Aus den eigenen Taschen
Wie sie das Abenteuer finanzieren, interessiert uns. «Wir sparen bis dahin», so William. Denn für den Lohnausfall sowie ihre Reise werden sie keine Sponsorengelder verwenden. So viel wie möglich soll an die Krebsliga übergeben werden. Andreas, Marco, William und Robin haben sich ein besonderes Projekt ausgesucht. «Das Geld wird eingesetzt, um Familien von Krebs erkrankten Kindern zu unterstützen.
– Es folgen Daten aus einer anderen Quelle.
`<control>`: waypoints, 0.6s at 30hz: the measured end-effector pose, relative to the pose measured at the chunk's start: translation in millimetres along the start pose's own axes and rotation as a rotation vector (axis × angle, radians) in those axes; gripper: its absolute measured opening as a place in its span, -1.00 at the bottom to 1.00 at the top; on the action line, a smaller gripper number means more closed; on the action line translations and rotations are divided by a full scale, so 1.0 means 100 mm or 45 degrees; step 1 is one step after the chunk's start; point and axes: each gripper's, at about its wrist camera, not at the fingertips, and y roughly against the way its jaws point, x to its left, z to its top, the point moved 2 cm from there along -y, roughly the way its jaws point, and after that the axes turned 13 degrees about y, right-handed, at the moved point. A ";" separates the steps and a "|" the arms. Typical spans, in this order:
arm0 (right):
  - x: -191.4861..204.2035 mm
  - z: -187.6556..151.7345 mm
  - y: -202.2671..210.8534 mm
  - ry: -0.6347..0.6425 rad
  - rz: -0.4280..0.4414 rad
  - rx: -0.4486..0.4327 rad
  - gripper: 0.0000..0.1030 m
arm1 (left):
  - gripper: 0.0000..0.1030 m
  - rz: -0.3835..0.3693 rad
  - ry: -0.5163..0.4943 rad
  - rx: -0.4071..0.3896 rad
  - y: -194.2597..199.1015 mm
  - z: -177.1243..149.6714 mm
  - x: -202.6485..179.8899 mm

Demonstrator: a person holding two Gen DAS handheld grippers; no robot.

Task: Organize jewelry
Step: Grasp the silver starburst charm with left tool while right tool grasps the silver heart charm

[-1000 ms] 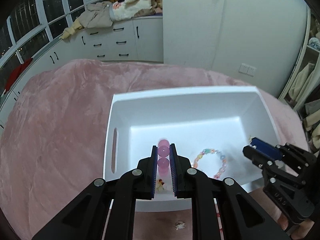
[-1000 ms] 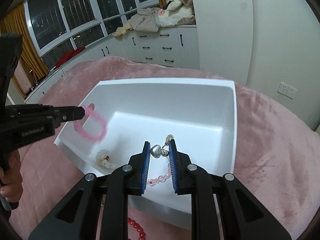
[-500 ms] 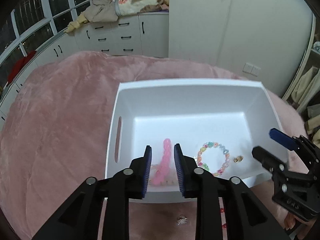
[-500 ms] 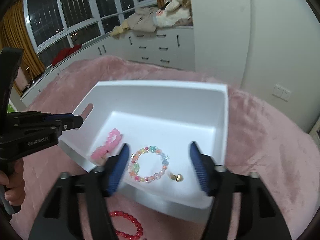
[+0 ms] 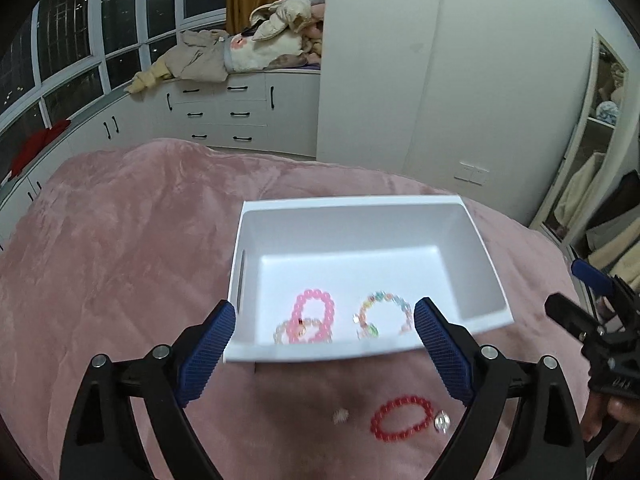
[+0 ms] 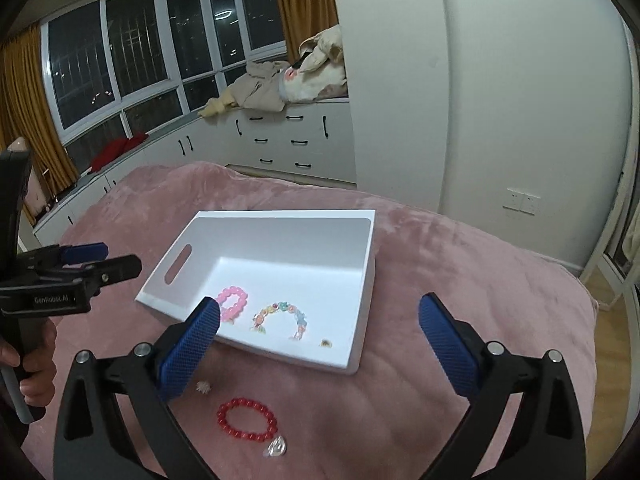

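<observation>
Tongs: left gripper (image 5: 322, 354) and right gripper (image 6: 320, 346) both spread wide, empty.
Next pick: red bead bracelet (image 6: 247, 419) on pink blanket (image 6: 420, 400); straddle one side of the loop, then close.

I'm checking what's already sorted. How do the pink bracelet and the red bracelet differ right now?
The pink bracelet lies inside the white bin, overlapping a pale beaded bracelet; the red bracelet lies outside on the pink blanket, near the bin's front wall. Pink's beads look pale and translucent; red's are deep and glossy. Both are round-bead loops lying flat, held by neither gripper.
</observation>
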 end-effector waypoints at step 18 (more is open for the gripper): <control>0.64 -0.75 0.88 0.069 0.018 0.021 0.87 | 0.80 -0.078 -0.082 0.043 0.63 -0.99 0.10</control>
Zum Beispiel erhalten die Eltern finanzielle Unterstützung, um bei ihrem Kind zu sein», erzählt William und macht kurz eine Pause. Das Thema Krebs betreffe alle. Jede und jeder kenne eine nahestehende Person, welche an Krebs erkrankt sei und doch sei die Krankheit vielerorts ein Tabuthema. Mit ihrer Reise möchten sie nebst dem finanziellen Beitrag auch die Öffentlichkeitsarbeit für die Krebsliga fördern. So auch bei künftigen Events. Dazu ist ihr Einsatz nachhaltig: «Wir planen, nach dem Wettkampf Vorträge zu halten. Das Thema Resilienz wird dabei im Fokus stehen. So auch Teambildung und mentales Training», erzählt Robin.
Unterstützer gesucht
Die Sponsorensuche läuft auf Hochtouren. Dass sie bereits das Boot finanzieren können, freut die Jungs besonders. Es sei eine intensive Aufgabe, Förderer zu finden. Gar unzählige Mails wurden verschickt, Dutzende von Telefonaten geführt und Treffen mit potenziellen Sponsoren organisiert. Bis zum Start bleibt noch etwas Zeit. Bis dahin werden die Männer in top Form sein. Körperlich wie auch mental. Denn nur so überstehen sie die 4800 Kilometer auf dem offenen Meer.